Vera Starker: Die Bemühungen, Führungskräfte im Krankenhaus zu fördern, sind wichtig, aber oft nicht ausreichend effektiv. Ein Problem ist, dass evidenzbasierte psychologische Erkenntnisse zur Arbeitsgestaltung und zum Führungsverhalten immer noch selten in die Praxis umgesetzt werden. Beispielsweise zeigen Studien, dass junge Ärztinnen und Ärzte oft andere Erwartungen und Bedürfnisse haben als ältere Generationen. Shared Leadership, psychologisches Empowerment und flexible Arbeitszeitmodelle sind Konzepte, die den aktuellen Anforderungen besser entsprechen würden, aber oft nur langsam implementiert werden.
Krankenhäuser sollten aktiver auf diese wissenschaftlichen Erkenntnisse reagieren und innovative Führungsmodelle wie Shared Leadership, Empowerment oder fokussiertes Arbeiten anbieten. Diese Modelle könnten helfen, die Work-Life-Balance zu verbessern und die Attraktivität der Führungspositionen zu steigern.
Vom Shared Leadership bis zur systemischen Reform
Wie sehen Sie die Entwicklung der Ansprüche und Erwartungen an die Arbeit im Krankenhaus? Hat sich hier etwas verändert?
Vera Starker: Ja, die Ansprüche an die Arbeit haben sich erheblich verändert. Mitarbeitende wollen eine sinnvolle Tätigkeit, die auch mit ihren persönlichen Werten und Bedürfnissen in Einklang steht. Diese Verschiebung führt dazu, dass die Beziehung zwischen Führungskräften und Mitarbeitenden zunehmend wichtiger wird. Rein hierarchische Führung hat wenig Zukunft.
Führungskräfte müssen sich dieser Veränderung bewusst sein und lernen, wie sie ein unterstützendes Arbeitsumfeld schaffen können, das sowohl die beruflichen als auch die persönlichen Bedürfnisse der Mitarbeitenden, zum Beispiel nach Flexibilität und Vereinbarkeit, berücksichtigt.

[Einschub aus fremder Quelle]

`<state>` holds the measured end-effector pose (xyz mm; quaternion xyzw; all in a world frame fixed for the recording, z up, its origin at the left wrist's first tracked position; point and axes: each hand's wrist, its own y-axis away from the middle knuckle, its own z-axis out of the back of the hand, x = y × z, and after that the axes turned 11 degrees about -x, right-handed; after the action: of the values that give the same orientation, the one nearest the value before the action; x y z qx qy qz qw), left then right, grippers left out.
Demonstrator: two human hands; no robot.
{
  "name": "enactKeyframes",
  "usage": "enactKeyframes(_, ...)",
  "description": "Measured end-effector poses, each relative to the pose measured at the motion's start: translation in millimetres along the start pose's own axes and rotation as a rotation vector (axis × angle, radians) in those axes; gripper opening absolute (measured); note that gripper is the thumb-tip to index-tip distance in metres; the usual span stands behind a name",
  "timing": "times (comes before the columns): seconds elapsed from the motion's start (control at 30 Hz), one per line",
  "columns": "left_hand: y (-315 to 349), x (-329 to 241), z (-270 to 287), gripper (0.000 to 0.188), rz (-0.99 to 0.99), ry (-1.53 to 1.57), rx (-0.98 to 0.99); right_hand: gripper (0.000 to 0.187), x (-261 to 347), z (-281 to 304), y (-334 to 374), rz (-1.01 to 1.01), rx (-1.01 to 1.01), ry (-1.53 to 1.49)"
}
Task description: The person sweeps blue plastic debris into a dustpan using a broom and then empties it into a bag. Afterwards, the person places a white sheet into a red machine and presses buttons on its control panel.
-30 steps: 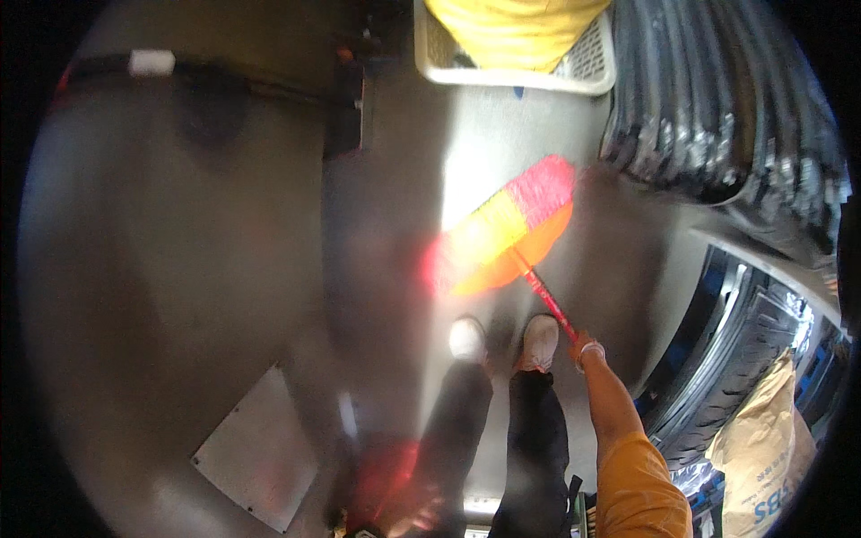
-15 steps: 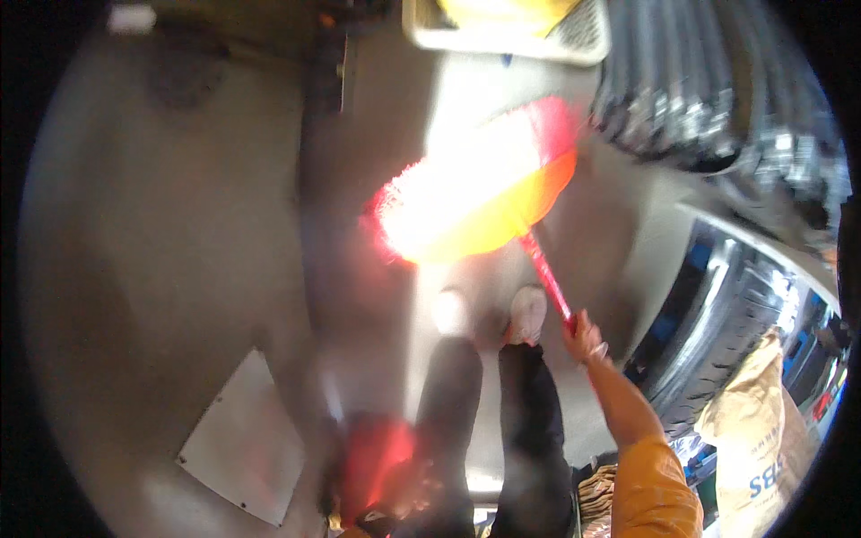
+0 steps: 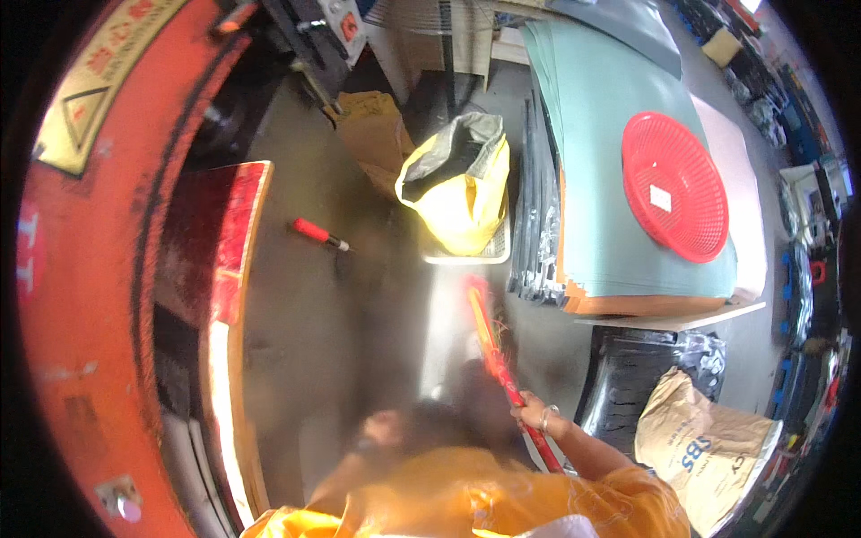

Sie haben erwähnt, dass die Führung in Kliniken oft nicht genügend auf die Wirksamkeit fokussiert ist. Was kann getan werden, um diese Situation zu verbessern?
Vera Starker: Führungskräfte sollten nicht nur lernen, wie man führt, sondern auch zu reflektieren, welche Wirkung ihre Führung im Alltag hat. Oft wird zu viel Wert auf die Durchführung von Aufgaben gelegt, während die tatsächliche Wirkung und die Ergebnisse der Zusammenarbeit und der Umsetzung der Aufgaben nicht ausreichend überprüft werden. Ein wichtiger Schritt wäre, dass Führungskräfte sich regelmäßig Feedback von ihren Teams einholen. Durch ein echtes Verständnis sowohl für die eigenen Bedürfnisse und Herausforderungen als auch für die ihrer Mitarbeitenden können Führungskräfte gezieltere und effektivere Maßnahmen ergreifen.